We have satellite based Internet access that operates everywhere but above 80 degrees latitude and a few areas around the South Pacific. Typically up to 7Mbps shared on a given aircraft, but new satellites should increase the bandwidth available to about 70Mbps in about 2 years time. This week we have 27 of our 111 jet aircraft installed, adding 5 aircraft a month to the installed list to completion at the end of 2016. Several aircraft at a time come in for new seats, power, satellite antenna and radome, wireless access points, aircraft server and broadband controller fitment.

We don't need any power increase as most aircraft had an old live TV seat back system that was power hungry. Each triplet or pair of seats is supplied with the 115V/400Hz 3-phase aircraft power, which is converted to a 5V USB and 110V/60Hz universal socket in each seat back (although only USB in our 767 economy cabin). Typically a maximum draw of about 5kVA draw on the aircraft generators, which are each about 50kVA capacity on a 737NG.

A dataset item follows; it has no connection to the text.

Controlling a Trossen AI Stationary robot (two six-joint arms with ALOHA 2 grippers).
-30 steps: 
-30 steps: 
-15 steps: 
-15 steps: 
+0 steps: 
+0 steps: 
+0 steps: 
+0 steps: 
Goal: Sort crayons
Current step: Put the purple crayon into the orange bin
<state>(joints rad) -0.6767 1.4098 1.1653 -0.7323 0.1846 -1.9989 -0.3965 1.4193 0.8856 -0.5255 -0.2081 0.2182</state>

We also have BYOD (Bring Your Own Device) for streaming of films and TV programmes (currently about 500 titles) and live satellite news (BBC World, CNN and CNBC at the moment). We run up to 9 5GHz non-overlapping wifi channels and 3 2.4GHz channels on each aircraft, which allows up to 160 concurrent video streams to passenger tablets, smart phones, PCs and MacBooks.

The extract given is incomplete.